WHAT YOU NEED TO DO: Transcribe the listing in full, excluding any pictures.
[[ SUPPLIED INFORMATION, beginning ]]
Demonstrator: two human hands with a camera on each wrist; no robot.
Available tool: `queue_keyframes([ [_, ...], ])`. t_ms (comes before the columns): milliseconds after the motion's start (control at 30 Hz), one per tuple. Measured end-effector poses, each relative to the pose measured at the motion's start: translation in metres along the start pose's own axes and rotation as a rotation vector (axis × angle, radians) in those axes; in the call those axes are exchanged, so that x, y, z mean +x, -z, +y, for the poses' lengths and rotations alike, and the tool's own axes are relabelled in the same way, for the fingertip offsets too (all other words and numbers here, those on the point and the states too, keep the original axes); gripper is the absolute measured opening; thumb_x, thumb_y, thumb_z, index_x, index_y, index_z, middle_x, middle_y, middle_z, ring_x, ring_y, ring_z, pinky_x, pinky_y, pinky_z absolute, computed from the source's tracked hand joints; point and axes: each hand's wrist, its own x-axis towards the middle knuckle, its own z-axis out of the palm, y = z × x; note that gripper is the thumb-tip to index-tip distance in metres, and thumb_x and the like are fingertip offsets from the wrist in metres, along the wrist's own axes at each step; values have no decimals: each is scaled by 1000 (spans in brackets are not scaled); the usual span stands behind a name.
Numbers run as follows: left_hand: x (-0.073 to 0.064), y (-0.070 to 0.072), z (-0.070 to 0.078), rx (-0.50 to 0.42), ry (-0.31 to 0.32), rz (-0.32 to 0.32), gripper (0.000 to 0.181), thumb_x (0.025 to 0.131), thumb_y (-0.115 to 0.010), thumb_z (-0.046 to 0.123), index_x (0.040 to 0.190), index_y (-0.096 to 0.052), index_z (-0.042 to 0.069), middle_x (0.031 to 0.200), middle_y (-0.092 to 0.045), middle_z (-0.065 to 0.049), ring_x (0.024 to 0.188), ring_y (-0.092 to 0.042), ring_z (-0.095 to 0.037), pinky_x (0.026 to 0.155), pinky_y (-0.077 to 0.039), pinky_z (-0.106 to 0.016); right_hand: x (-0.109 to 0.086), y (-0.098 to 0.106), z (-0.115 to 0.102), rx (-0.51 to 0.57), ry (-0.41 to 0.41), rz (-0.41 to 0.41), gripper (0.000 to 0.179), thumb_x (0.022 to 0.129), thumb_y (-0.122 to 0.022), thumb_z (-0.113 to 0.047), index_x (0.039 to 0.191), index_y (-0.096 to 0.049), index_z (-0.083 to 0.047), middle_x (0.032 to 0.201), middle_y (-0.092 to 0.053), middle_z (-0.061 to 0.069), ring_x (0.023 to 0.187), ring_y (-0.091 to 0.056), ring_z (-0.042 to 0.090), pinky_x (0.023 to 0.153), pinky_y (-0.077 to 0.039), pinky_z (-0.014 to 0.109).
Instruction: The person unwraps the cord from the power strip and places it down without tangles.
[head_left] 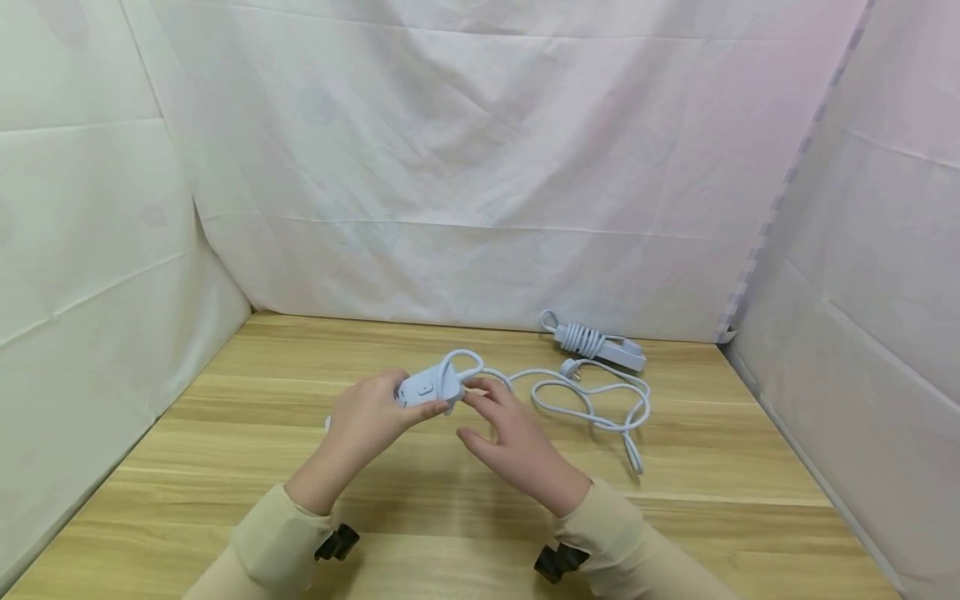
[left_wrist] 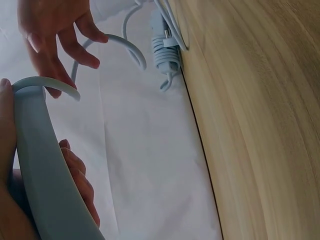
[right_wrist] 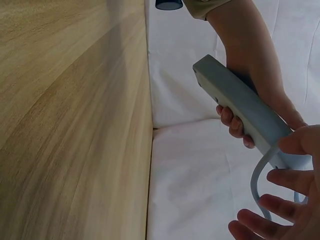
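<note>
Pale plastic, bluish white in tint, makes up the power strip that the left hand grasps, its thumb along the near side and its fingers curled round the far side. The strip is raised off the worktop, near the middle from left to right, and a small switch shows on its upper face. A cord leaves the end towards the right hand, bends up in a loop and comes back across the strip near that end.

The right hand is just beside this end, its fingers loosely spread and gripping nothing; whether a fingertip touches the cord or the strip, I cannot tell. Beyond that hand the cord runs along the worktop to the right, lying in loose, crossing curves, with a plug on it, prongs showing.

Near the back edge, right of the middle, lies a second strip with its own cord wound tightly round it and a small loop sticking out at the left. The plug sits close in front of it.

White cloth hangs behind and at both sides of the wood-grained worktop. Both arms wear beige sleeves, with a small black device at each wrist.
</note>
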Motion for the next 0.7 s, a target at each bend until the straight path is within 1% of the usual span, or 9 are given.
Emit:
queue_keyframes([
  [100, 0, 0, 3, -8, -8, -1, 62, 71, -68, 73, 85, -61, 13, 65, -53, 4, 55, -47, -15, 50, -36, -31, 2, -3, 1, -10, 4, 5, 37, 90, -69, -20, 126, -64, -11, 134, -47, 7, 110, -56, 23, 84, -50, 38],
  [200, 0, 0, 7, -13, -7, -12, 59, 72, -69, 70, 84, -60, 13, 64, -53, 4, 55, -47, -15, 50, -35, -31, 3, -5, 1, -12, 1, 2, 33, 91, -69, -19, 123, -66, -14, 131, -46, 7, 107, -56, 22, 80, -51, 36],
  [267, 0, 0, 8, -17, -4, -15, 59, 72, -69, 70, 84, -60, 13, 64, -53, 4, 55, -47, -15, 50, -35, -31, 4, -6, 1, 1, 6, 1, 31, 91, -70, -18, 122, -66, -16, 130, -46, 7, 107, -56, 21, 80, -51, 36],
  [367, 1, 0, 8, -13, -4, -14, 60, 72, -68, 71, 84, -60, 13, 65, -53, 4, 55, -47, -14, 50, -35, -31, 4, -8, 1, 51, 9, 6, 30, 91, -70, -18, 121, -66, -16, 128, -47, 4, 111, -55, 18, 85, -50, 36],
  [433, 1, -1, 8, -7, -5, -11, 60, 72, -68, 71, 85, -61, 13, 65, -53, 4, 55, -47, -14, 50, -35, -31, 5, -8, 1, 92, 0, 8, 26, 91, -71, -20, 117, -68, -17, 125, -47, 0, 114, -53, 15, 88, -48, 35],
  [500, 1, -1, 7, 0, -5, -12, 60, 72, -68, 71, 85, -61, 12, 65, -53, 4, 55, -47, -15, 50, -35, -31, 5, -9, 1, 120, -10, 16, 19, 91, -71, -23, 109, -69, -18, 122, -49, -4, 113, -53, 13, 87, -47, 34],
  [600, 1, -1, 6, 8, -2, -17, 61, 73, -69, 70, 88, -61, 11, 65, -54, 3, 55, -47, -15, 50, -35, -31, 5, -8, 1, 112, -14, 23, 11, 90, -72, -26, 98, -69, -19, 118, -52, -7, 110, -52, 11, 84, -47, 33],
  [700, 2, 0, 5, 19, 4, -21, 63, 73, -69, 70, 91, -63, 10, 67, -54, 3, 56, -47, -15, 50, -36, -31, 5, -6, 1, 86, 6, 22, 9, 90, -71, -24, 95, -68, -18, 114, -55, -6, 108, -53, 11, 84, -48, 32],
])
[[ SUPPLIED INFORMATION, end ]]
RESULT OF THIS EXERCISE:
Demonstrator: two human hands with a camera on each wrist; no robot.
Available tool: `queue_keyframes([ [_, ...], ])`. t_ms (comes before the columns): milliseconds after the motion's start (control at 30 Hz), one per tuple. Measured end-effector poses, each relative to the pose measured at the motion's start: translation in metres along the start pose's own axes and rotation as a rotation vector (axis × angle, radians) in those axes; in the call those axes are exchanged, so that x, y, z mean +x, -z, +y, for the poses' lengths and rotations alike, and the tool's own axes are relabelled in the same way, for the fingertip offsets too (all other words and numbers here, those on the point and the states too, keep the original axes); gripper is the absolute measured opening; thumb_x, thumb_y, thumb_z, index_x, index_y, index_z, middle_x, middle_y, middle_z, ring_x, ring_y, ring_z, pinky_x, pinky_y, pinky_z absolute, computed from the source's tracked hand joints; point and axes: each hand's wrist, its own x-axis towards the middle knuckle, its own z-axis out of the palm, y = z × x; note that gripper is the thumb-tip to index-tip distance in metres, and thumb_x and the like are fingertip offsets from the wrist in metres, along the wrist's own axes at each step; values have no decimals: each is scaled by 1000 (spans in brackets are not scaled); the usual span stands behind a name.
Numbers run as follows: left_hand: x (-0.073 to 0.064), y (-0.070 to 0.072), z (-0.070 to 0.078), rx (-0.50 to 0.42), ry (-0.31 to 0.32), rz (-0.32 to 0.32), gripper (0.000 to 0.181), thumb_x (0.025 to 0.131), thumb_y (-0.115 to 0.010), thumb_z (-0.046 to 0.123), index_x (0.040 to 0.190), index_y (-0.096 to 0.052), index_z (-0.042 to 0.069), middle_x (0.031 to 0.200), middle_y (-0.092 to 0.045), middle_z (-0.065 to 0.049), ring_x (0.024 to 0.188), ring_y (-0.092 to 0.042), ring_z (-0.095 to 0.037), pinky_x (0.026 to 0.155), pinky_y (-0.077 to 0.039), pinky_z (-0.106 to 0.016); right_hand: x (-0.109 to 0.086), y (-0.098 to 0.106), z (-0.115 to 0.102), rx (-0.51 to 0.57), ry (-0.41 to 0.41), rz (-0.41 to 0.41), gripper (0.000 to 0.179), thumb_x (0.022 to 0.129), thumb_y (-0.122 to 0.022), thumb_z (-0.113 to 0.047), index_x (0.039 to 0.191), index_y (-0.096 to 0.049), index_z (-0.083 to 0.047), middle_x (0.032 to 0.201), middle_y (-0.092 to 0.053), middle_z (-0.061 to 0.069), ring_x (0.023 to 0.187), ring_y (-0.091 to 0.056), ring_z (-0.042 to 0.090), pinky_x (0.023 to 0.153), pinky_y (-0.077 to 0.039), pinky_z (-0.014 to 0.109).
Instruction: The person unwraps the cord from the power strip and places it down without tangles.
[head_left] 
[left_wrist] 
[right_wrist] 
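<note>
Pale plastic, bluish white in tint, makes up the power strip that the left hand grasps, its thumb along the near side and its fingers curled round the far side. The strip is raised off the worktop, near the middle from left to right, and a small switch shows on its upper face. A cord leaves the end towards the right hand, bends up in a loop and comes back across the strip near that end.

The right hand is just beside this end, its fingers loosely spread and gripping nothing; whether a fingertip touches the cord or the strip, I cannot tell. Beyond that hand the cord runs along the worktop to the right, lying in loose, crossing curves, with a plug on it, prongs showing.

Near the back edge, right of the middle, lies a second strip with its own cord wound tightly round it and a small loop sticking out at the left. The plug sits close in front of it.

White cloth hangs behind and at both sides of the wood-grained worktop. Both arms wear beige sleeves, with a small black device at each wrist.
</note>
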Motion for the next 0.7 s, a target at each bend until the straight path is within 1% of the usual span, or 9 are given.
Emit:
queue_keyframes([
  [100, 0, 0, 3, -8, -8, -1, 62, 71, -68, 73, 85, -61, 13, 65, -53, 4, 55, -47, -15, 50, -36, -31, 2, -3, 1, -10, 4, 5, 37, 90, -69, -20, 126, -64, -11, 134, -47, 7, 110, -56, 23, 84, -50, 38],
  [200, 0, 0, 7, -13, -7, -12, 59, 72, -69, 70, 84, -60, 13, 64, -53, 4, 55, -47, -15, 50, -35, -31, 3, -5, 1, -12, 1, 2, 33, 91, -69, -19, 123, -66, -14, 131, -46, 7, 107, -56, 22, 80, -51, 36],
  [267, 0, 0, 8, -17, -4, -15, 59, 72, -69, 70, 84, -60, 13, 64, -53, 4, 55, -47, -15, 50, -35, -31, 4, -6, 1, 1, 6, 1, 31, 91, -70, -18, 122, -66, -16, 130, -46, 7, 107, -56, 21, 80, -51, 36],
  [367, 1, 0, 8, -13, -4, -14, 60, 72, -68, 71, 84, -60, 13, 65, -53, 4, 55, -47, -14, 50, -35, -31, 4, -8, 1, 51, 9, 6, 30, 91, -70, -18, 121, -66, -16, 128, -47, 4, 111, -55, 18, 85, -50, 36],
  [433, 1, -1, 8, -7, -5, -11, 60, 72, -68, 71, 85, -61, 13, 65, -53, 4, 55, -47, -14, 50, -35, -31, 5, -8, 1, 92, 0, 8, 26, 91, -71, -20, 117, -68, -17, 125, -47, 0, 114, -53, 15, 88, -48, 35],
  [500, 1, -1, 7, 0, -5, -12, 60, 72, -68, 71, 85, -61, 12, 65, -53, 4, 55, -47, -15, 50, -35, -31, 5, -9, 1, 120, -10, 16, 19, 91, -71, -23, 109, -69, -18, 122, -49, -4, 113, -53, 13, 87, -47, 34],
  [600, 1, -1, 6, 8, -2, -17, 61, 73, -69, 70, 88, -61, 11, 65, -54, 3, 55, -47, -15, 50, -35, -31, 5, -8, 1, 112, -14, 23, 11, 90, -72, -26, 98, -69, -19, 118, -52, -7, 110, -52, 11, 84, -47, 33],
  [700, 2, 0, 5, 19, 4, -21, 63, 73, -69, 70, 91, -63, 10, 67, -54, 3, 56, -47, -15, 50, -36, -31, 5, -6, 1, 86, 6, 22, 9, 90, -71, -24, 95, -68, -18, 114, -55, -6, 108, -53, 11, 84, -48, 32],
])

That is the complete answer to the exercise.